80%ぐらいのがんばり

娘との生活や読んだ本など

私を支え続けた「死にたいと思ったら本を100冊読め」という言葉

帰るべきところへ帰るだけ。

 

別に死にたいと思っているわけではないのだが、死にたいというほど追い詰められているわけでもないのだが、「人生の行き止まり」感みたいなものを覚えてどうしようもないときがある。

 

先日「これから先、自分にとって起こるかもしれない人生のサプライズは、良いものよりも、悪いものである可能性のほうが明らかに高い」とふと気づいた。多感だった10代の頃も、人生でよくないことが起こる想像はした。でも、同じように良いことが起こる想像もできたのだ。まだ何者でもなかったから。

 

そんなおり、久々に小説を読んだ。救いをその本に求めていたわけではなく、本当になんとなく。読書は生活の一部だけど、最近は実用書が多く物語はあまり読んでいなかった。

 

読みながらタイトルの言葉を思い出した。「死にたくなったら本を100冊読め」。かつての私にとって座右の銘だったはずなのに、なぜかここ1年ほど忘れていた。

このセリフはご立派な小難しい本に書かれていたものではない。大槻ケンヂのエッセイに「漠然と死にたくなったらどうしたらいいの?」という読者の質問があり、それに彼が答えていたものだと記憶している。大槻ケンヂ自身の言葉ではなく、北方謙三氏の言葉の引用、またはオーケンなりの解釈を加えたものだったかもしれない。

私はこの言葉に出会ったとき、「確かに」と納得し、自分にとってこれ以上の処方箋はないだろうなと思ったのだ。

 

そうだった。
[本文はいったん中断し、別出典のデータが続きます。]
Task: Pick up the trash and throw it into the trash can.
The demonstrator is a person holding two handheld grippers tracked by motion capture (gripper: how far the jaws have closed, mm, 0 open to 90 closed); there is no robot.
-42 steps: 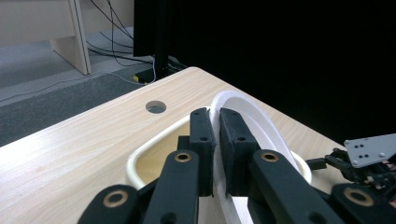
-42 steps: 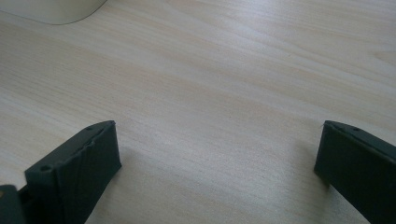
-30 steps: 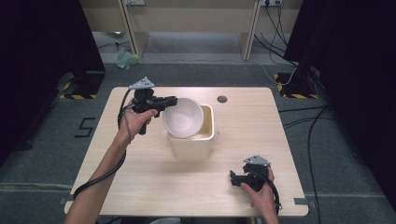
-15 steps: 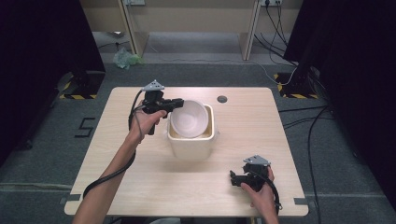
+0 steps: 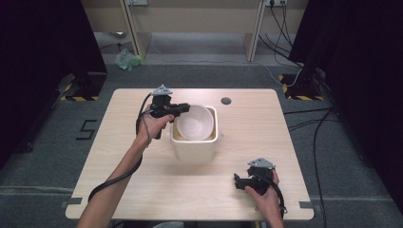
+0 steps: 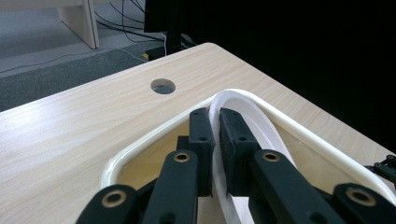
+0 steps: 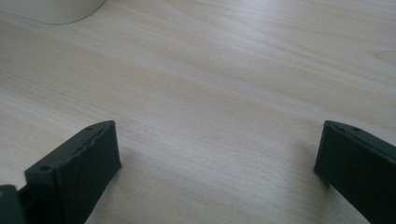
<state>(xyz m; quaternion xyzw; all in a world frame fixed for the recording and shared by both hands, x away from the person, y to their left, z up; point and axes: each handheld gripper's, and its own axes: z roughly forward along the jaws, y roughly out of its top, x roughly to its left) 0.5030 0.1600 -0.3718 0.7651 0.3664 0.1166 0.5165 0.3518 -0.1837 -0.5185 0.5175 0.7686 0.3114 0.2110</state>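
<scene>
High view: scene read left to right.
Left gripper (image 5: 183, 109): clamped on white bowl (image 5: 195, 124) rim, one jaw each side.
Bowl: held tilted inside cream container (image 5: 196, 147), mid tabletop (image 5: 119, 156).
Right gripper (image 5: 243, 183): released, jaws wide, near front right edge.

My two matte-black plastic handheld grippers: left gripper (image 5: 184, 109) and right gripper (image 5: 237, 182), each w/ a grey three-cornered plate on top and a black cable trailing back. Left's linkage arms show brass-coloured pivot pins; pads (image 6: 201, 140) have small screw holes. Right's pads (image 7: 93, 158) look ribbed, I think. Forearms bare, no sleeves.
</scene>
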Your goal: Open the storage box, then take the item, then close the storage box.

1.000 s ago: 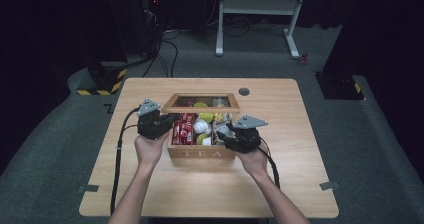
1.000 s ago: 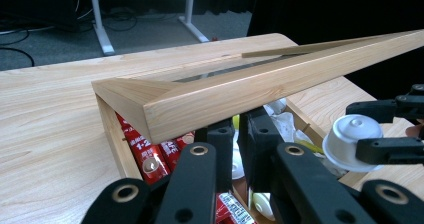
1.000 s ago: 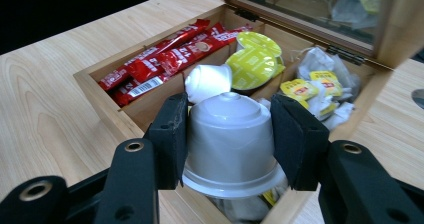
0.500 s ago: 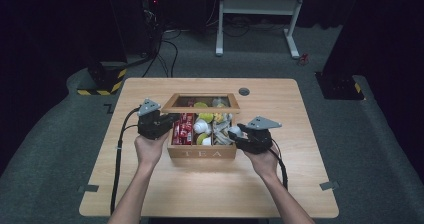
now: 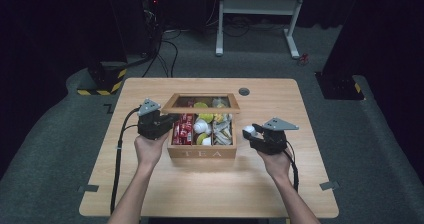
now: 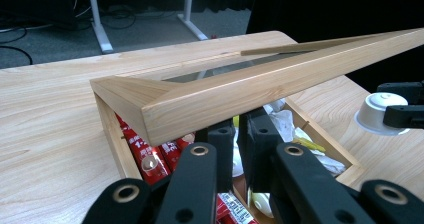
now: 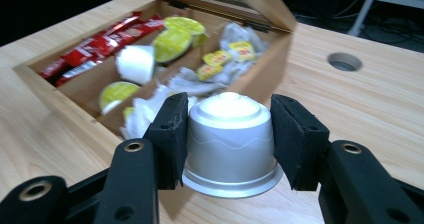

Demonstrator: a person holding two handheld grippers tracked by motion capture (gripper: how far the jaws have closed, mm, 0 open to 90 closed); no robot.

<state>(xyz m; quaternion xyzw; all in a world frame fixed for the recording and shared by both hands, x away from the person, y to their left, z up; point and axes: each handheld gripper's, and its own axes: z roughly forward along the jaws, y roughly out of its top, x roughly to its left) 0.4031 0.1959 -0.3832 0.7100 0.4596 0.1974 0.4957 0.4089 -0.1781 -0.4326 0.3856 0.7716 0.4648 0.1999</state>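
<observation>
A wooden tea box (image 5: 202,153) sits mid-table with its glass lid (image 5: 201,95) raised. My left gripper (image 5: 172,121) is at the box's left side. In the left gripper view its jaws (image 6: 237,134) stand nearly together, tips under the lid's front rail (image 6: 240,91), nothing between them. My right gripper (image 5: 252,133) hovers just right of the box, shut on a silver capsule (image 7: 230,134), which is upside down between the pads. The box holds red sachets (image 7: 95,46), yellow-lidded cups (image 7: 172,41), a white cup (image 7: 135,64) and crumpled wrappers.
A round cable hole (image 5: 244,91) lies in the tabletop behind the box. Bare wood spreads right of the box (image 5: 295,164) and along the near edge. A white desk frame (image 5: 260,14) and cables stand on the floor beyond the table.
My right gripper has come out of the box and moved right with the silver capsule in it. The left gripper stays at the lid.
</observation>
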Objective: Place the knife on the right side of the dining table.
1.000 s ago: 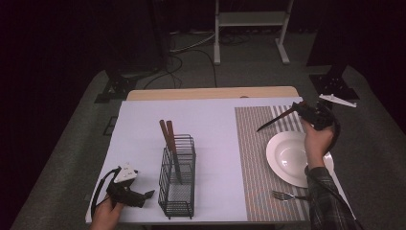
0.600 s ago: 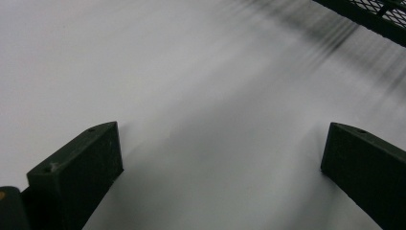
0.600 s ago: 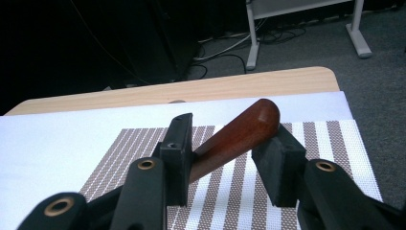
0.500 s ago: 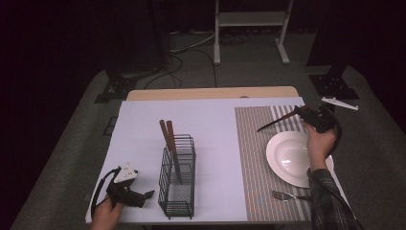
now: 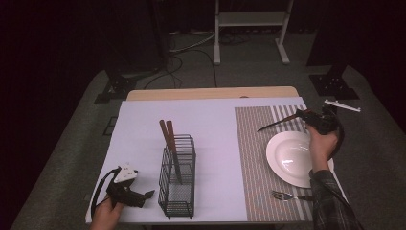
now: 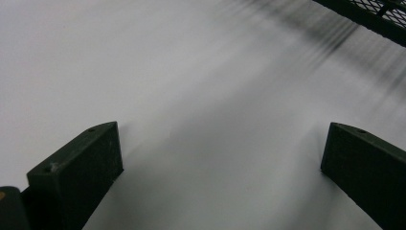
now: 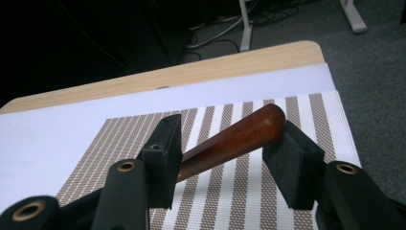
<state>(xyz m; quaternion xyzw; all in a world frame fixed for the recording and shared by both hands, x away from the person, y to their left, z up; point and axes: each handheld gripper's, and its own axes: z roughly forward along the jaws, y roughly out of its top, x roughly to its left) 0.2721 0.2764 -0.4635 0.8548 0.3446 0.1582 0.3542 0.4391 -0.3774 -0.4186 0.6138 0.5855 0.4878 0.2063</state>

本はいつでも私を助けてくれたし、これからもきっとそうだ。毎日に嫌気が指しても、例え悪いサプライズが起こっても、私には「本を読む」という楽しみが、喜びが残されている。時に隣の芝生が青く見えたって、私はただ本を読んでいるだけで幸せを感じられる人間じゃないか。もしお金がなくなって生活に困っても、図書館で本を読むという楽しみが私には残るはずだ。そのとき、そのときの自分の気持ちに寄り添ってくれる本が絶対に世界には存在する。

 

私が子供に教えられることはとても少ないけれど、本を読む習慣さえつけてあげられれば、いつかあの子を助けてくれるかもしれない。

 

100冊読んだわけではないけれど、上・中・下巻の長編小説を読み終えて、私の心は今とても穏やかな状態にある。また荒れる日がくることはわかっているのだけど、そうしたらまた本を読めばいい。